O presidente Luiz Inácio Lula da Silva defendeu, nesta quarta-feira (8), a proibição das apostas eletrônicas de quota fixa, conhecidas como bets, no Brasil. Em entrevista ao canal ICL Notícias, Lula expressou preocupação com o nível de endividamento da população e o agravamento de problemas de saúde pública decorrentes do vício em jogos.
“Se depender de mim, a gente fecha as bets”, afirmou o presidente, ressaltando que uma decisão final depende de articulação com o Congresso Nacional. Ele argumentou que o endividamento no país tem raízes em baixos salários e que o governo estuda propostas para ajudar famílias a quitar dívidas, mas alertou que as apostas potencializam o problema com promessas de ganhos rápidos.
Lula lamentou os impactos negativos, afirmando conhecer casos de pessoas que perderam carro e casa, além de suicídios relacionados ao vício. “Todo mundo quer ganhar um dinheirinho a mais, mas quando a pessoa está viciada no jogo, tem que tratar isso como uma questão de saúde”, disse.
O presidente comparou a situação atual à proibição histórica de cassinos e do jogo do bicho, criticando como a tecnologia permite acesso fácil ao jogo, inclusive por crianças. “Hoje o cassino está dentro da sua casa, com o seu filho de 10 anos utilizando o celular do pai”, exemplificou. Ele rebateu críticas sobre dependência de patrocínios para clubes de futebol, lembrando que o esporte existiu por um século e meio sem as bets.
Apesar da defesa pela proibição, o setor enfrenta debate político complexo devido à influência sobre parlamentares e partidos. As apostas foram legalizadas desde 2018 pela Lei 13.756/2018, com regulamentação em 2023 pela Lei 14.790/2023, que incluiu jogos online. O Ministério da Fazenda criou a Secretaria de Prêmios e Apostas em 2024, publicando dezenas de portarias com regras.

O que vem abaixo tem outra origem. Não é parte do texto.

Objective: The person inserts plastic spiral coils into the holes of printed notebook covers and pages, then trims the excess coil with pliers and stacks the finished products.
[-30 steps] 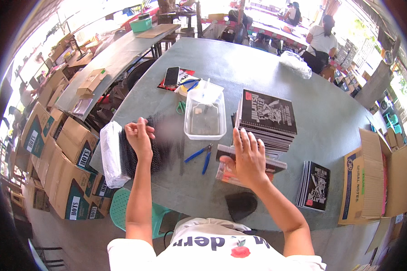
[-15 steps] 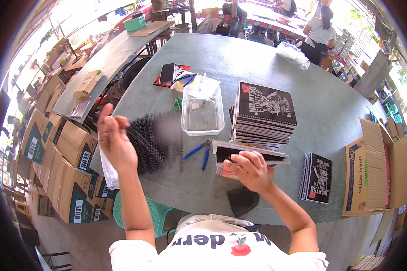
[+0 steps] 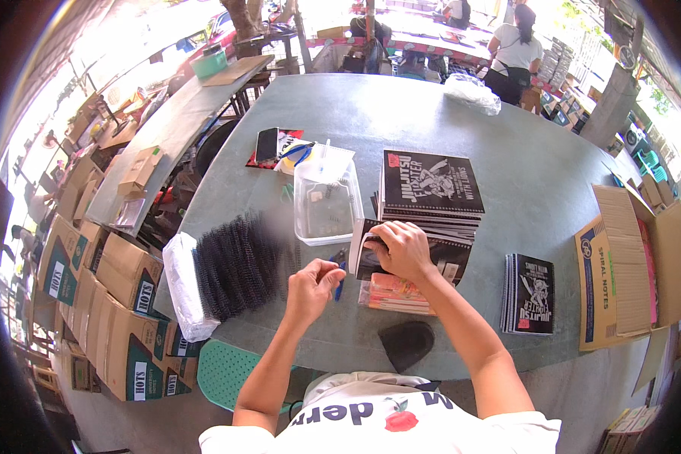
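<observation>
My right hand [image 3: 403, 248] grips a black-covered notebook [image 3: 367, 263], held tilted up against the front of a tall stack of black notebooks [image 3: 435, 181]. Close to that notebook's left edge is my left hand [image 3: 312, 290], thumb and fingers pinched together. Whatever it may hold is too small to make out. Blue-handled pliers [image 3: 340, 286] lie partly hidden beside its fingertips. Left of this hand spreads a heap of black spiral binding coils [image 3: 238, 265]. An orange-pink bundle [image 3: 395, 293] rests below the held notebook.
A clear plastic tub [image 3: 327, 240] stands behind the pliers, with a phone [image 3: 266, 144] farther back. At the right are a smaller notebook pile [image 3: 528, 295] and an open cardboard box [image 3: 592, 291]. A black pad [image 3: 406, 346] lies near the table's front edge. A white plastic-wrapped bundle [image 3: 185, 291] borders the coils.
My left hand has come down and right from beyond the coils, its raised fingers now pinched near the notebook. My right hand keeps hold of the notebook, which now tilts against the stack.
</observation>
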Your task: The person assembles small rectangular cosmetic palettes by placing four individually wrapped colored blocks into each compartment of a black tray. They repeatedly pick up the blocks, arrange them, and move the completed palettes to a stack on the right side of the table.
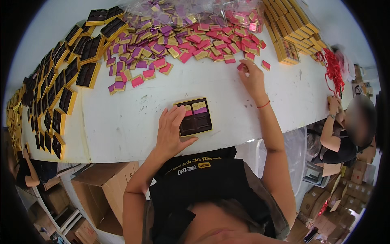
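A small gold-edged box [196, 124] with a dark divided tray lies on the table in front of me. Its two far compartments hold wrapped pieces, one pink and gold, one purple and gold [200, 107]; the two near ones show bare dark plastic. My left hand [170, 130] grips the box at its left side, fingertips over the far left compartment and thumb along the near edge. Farther right, my right hand [254, 79] is closed in a pinch on a pink wrapped piece [240, 66] at the pile's near edge. A loose pink piece [266, 65] lies just right of it.
A heap of purple and pink wrapped pieces [178, 44] spreads along the far side, under clear plastic bags [195, 10]. Open boxes with dark trays [69, 71] crowd the left. Stacked gold boxes [290, 32] and red ribbons [335, 71] stand right. Other people work at both ends.
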A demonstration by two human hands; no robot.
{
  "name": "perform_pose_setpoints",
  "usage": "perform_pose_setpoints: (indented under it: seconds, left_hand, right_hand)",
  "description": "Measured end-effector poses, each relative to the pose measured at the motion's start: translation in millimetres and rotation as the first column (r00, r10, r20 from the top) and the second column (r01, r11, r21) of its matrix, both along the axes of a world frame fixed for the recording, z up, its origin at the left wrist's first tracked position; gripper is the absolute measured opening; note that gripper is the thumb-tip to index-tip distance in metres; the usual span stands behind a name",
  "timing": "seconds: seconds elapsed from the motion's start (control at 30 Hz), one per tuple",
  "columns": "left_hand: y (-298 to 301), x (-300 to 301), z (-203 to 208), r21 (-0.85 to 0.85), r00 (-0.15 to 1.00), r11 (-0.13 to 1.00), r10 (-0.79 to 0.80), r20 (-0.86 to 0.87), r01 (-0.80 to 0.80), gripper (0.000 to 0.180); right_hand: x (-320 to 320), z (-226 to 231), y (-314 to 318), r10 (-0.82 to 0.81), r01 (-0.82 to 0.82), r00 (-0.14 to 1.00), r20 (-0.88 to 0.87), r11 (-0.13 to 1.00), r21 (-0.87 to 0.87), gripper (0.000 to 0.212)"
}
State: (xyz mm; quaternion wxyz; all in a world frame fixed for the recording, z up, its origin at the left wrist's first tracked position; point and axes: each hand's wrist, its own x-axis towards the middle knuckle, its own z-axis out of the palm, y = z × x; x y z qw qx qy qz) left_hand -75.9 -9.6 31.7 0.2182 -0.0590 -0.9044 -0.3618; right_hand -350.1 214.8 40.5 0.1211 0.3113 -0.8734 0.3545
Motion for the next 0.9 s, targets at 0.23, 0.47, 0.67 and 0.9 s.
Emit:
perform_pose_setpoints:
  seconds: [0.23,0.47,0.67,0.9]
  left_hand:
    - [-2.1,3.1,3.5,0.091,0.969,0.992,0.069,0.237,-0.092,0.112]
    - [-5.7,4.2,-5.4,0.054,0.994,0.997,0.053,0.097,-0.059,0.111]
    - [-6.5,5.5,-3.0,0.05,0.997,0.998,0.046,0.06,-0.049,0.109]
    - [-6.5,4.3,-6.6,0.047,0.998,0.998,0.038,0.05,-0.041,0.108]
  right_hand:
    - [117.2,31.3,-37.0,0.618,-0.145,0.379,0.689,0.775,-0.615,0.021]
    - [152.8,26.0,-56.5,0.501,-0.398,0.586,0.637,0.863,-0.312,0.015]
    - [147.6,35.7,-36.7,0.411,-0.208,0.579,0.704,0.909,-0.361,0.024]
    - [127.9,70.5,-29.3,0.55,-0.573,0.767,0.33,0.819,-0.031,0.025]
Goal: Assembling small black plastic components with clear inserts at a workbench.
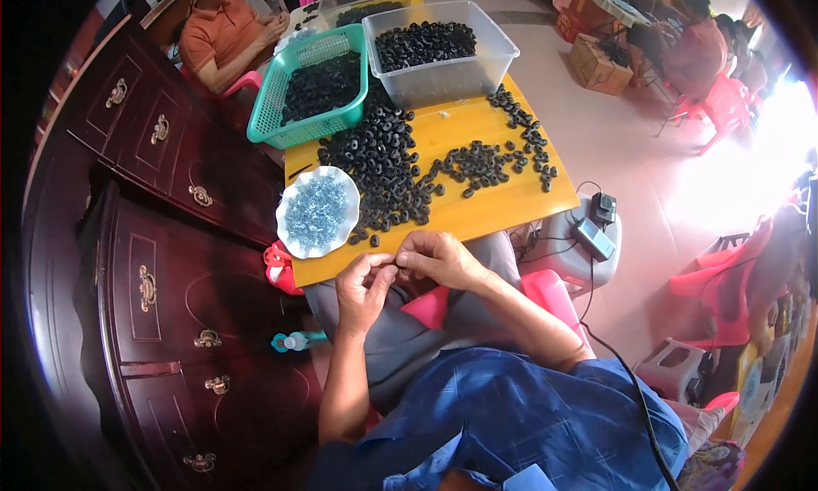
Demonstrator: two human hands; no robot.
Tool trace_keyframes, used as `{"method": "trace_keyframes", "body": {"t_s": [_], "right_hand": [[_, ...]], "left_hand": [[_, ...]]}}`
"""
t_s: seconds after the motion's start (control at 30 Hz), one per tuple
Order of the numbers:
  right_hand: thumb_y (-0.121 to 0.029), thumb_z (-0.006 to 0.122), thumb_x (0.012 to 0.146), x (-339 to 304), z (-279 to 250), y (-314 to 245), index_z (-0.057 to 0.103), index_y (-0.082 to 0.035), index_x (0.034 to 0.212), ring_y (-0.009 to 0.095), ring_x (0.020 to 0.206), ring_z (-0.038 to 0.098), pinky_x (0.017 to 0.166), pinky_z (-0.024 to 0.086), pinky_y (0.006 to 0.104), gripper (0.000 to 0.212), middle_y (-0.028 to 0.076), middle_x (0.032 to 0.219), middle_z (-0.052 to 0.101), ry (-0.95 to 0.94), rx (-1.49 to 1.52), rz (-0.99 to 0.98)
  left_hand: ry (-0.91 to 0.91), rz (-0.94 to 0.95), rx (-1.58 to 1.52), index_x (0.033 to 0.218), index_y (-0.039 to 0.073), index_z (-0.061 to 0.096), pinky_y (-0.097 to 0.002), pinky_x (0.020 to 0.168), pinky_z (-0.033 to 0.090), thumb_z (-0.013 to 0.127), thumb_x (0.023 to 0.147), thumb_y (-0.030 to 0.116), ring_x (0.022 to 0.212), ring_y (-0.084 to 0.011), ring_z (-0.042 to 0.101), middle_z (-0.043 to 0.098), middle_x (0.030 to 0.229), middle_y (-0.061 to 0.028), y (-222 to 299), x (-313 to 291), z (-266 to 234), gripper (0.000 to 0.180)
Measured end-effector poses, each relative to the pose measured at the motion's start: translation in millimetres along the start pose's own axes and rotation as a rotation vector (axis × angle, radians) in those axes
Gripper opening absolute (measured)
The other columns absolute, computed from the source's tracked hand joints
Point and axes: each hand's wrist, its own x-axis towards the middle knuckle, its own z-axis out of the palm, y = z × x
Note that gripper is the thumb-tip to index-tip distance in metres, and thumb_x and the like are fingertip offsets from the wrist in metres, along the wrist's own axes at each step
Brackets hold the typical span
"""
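My left hand (361, 288) and my right hand (436, 258) meet just off the near edge of the yellow table (503, 218), above my lap. The fingertips of both are pinched together around something small and dark, too hidden to name. Just beyond them lies a heap of small black ring-like parts (388, 180), with a looser cluster of the same parts (477, 163) to its right. A white scalloped plate (282, 227) stands left of the heap, holding many small, shiny, silvery-blue pieces (315, 212).
Behind the heap stand a green perforated basket (264, 125) and a clear plastic bin (443, 78), both holding black parts. Dark wooden drawers (162, 193) line the left. Right of the table, a grey stool (601, 265) carries small devices and cables. A person in orange (223, 35) sits at far left.
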Motion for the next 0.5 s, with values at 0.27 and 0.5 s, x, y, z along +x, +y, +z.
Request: {"method": "trace_keyframes", "body": {"t_s": [0.27,0.5], "right_hand": [[-0.021,0.065,0.096,16.6,-5.9,6.2,0.065,-0.003,0.088,0.007,0.061,0.059,0.052,0.046,0.0253,0.02,0.001,0.067,0.063,-0.052,-0.04,-0.064],[-0.021,0.069,0.087,83.0,-87.5,-36.4,0.07,-0.006,0.092,0.017,0.07,0.068,0.067,0.054,0.0318,0.016,0.008,0.076,0.069,0.441,-0.727,-0.276]], "left_hand": [[0.042,0.006,-0.066,0.101,-0.002,0.063,-0.0228,0.07,0.054,0.07,0.087,-0.003,0.074,-0.0098,0.068,0.07,0.085,-0.0059,-4.2,0.4,5.0,0.016],[0.084,-0.045,-0.015,0.098,-0.001,0.063,-0.0216,0.067,0.052,0.07,0.085,-0.004,0.071,-0.0068,0.064,0.068,0.081,-0.0028,-6.4,-0.7,-0.7,0.015]]}}
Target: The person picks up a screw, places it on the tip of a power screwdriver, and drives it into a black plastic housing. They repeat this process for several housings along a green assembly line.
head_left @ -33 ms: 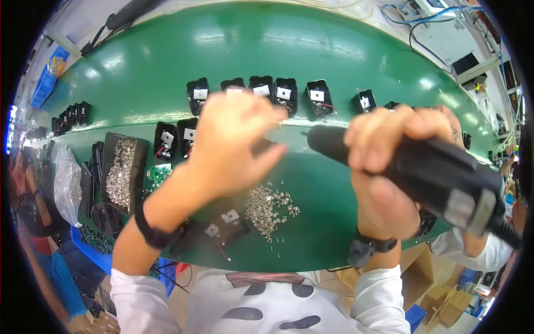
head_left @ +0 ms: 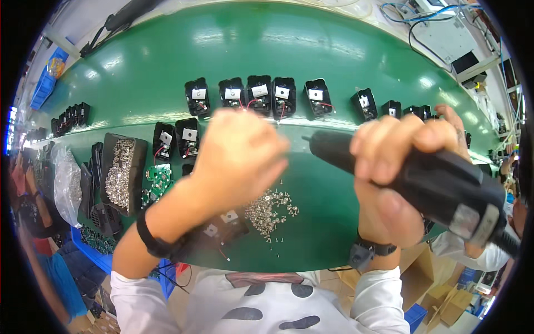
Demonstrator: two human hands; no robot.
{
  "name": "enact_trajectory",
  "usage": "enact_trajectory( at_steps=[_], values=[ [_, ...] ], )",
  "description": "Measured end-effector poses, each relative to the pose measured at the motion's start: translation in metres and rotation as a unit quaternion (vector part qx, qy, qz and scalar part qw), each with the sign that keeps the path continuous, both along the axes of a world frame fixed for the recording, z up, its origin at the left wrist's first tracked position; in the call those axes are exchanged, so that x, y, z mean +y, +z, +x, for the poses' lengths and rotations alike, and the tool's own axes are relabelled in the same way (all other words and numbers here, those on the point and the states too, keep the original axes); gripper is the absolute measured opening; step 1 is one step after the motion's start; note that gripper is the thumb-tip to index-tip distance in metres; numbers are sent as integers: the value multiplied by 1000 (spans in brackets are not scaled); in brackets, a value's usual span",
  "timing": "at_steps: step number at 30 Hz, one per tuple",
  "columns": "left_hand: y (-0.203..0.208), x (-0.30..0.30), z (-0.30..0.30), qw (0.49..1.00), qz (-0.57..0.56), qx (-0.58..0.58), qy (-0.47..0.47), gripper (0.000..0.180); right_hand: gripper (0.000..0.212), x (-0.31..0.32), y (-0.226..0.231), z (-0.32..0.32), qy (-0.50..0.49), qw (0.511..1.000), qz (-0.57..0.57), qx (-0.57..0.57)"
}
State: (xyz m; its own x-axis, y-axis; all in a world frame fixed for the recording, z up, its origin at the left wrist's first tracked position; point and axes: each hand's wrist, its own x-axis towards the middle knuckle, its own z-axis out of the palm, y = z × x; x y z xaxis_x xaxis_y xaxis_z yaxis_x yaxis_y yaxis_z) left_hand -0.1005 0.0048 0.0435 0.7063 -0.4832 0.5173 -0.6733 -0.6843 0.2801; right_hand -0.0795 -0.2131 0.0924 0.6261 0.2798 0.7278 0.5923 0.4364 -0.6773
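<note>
My right hand (head_left: 389, 172) is wrapped round a black electric screwdriver (head_left: 445, 183), whose bit points left toward my other hand. In front of me, my left hand (head_left: 236, 156) is raised above the table with its fingers curled and the thumb pressed in. Whatever it may pinch is too blurred to make out. Below and right of it lies a loose pile of silver screws (head_left: 264, 214). Black housings with white labels and red wires (head_left: 197, 97) stand in a row beyond my hands. Part of a dark housing (head_left: 231, 228) shows by my left forearm.
On the left, a dark bin (head_left: 139, 172) holds many screws, next to green circuit boards (head_left: 158, 181) and a clear plastic bag (head_left: 68, 186). A blue crate (head_left: 92, 253) is at the table's lower left edge. Another person's sleeve (head_left: 450, 247) shows at right.
The thumb of my left hand has closed in toward the curled fingers. My right hand and the screwdriver have shifted slightly right and down.
</note>
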Motion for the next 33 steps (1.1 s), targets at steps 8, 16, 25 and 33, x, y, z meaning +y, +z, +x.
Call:
enact_trajectory(
  at_steps=[8,16,25,33],
  values=[
    [-46,-25,-36,982,182,11,-50,11,51,-1,16,-39,-43,989,90,106],
    [-39,-23,-41,983,175,-64,4,13,51,-18,10,-41,-78,983,120,118],
    [-25,-25,-71,981,174,84,33,18,46,-35,42,-61,41,998,43,35],
    [-37,-29,-75,974,208,90,1,12,42,-35,50,-69,59,997,30,27]
  ],
)
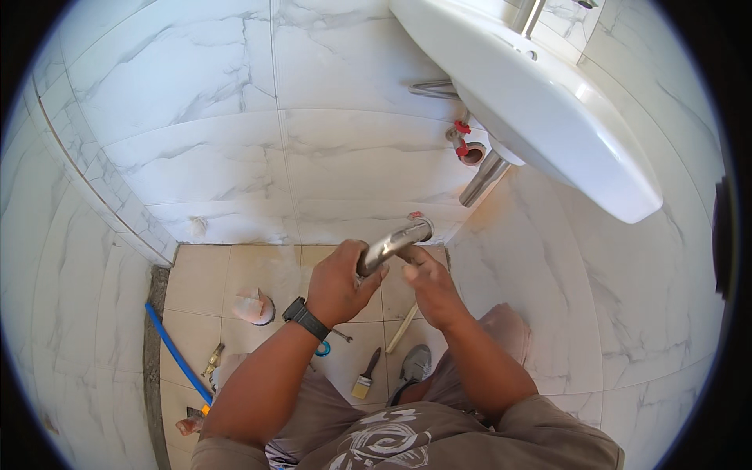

A regulamentação tem impulsionado a arrecadação: em janeiro e fevereiro deste ano, a tributação sobre apostas online e jogos de azar gerou R$ 2,5 bilhões, contra R$ 756 milhões no mesmo período de 2023, um crescimento de 236%. De acordo com o Banco Central, no primeiro trimestre de 2025, os apostadores destinaram até R$ 30 bilhões por mês às bets.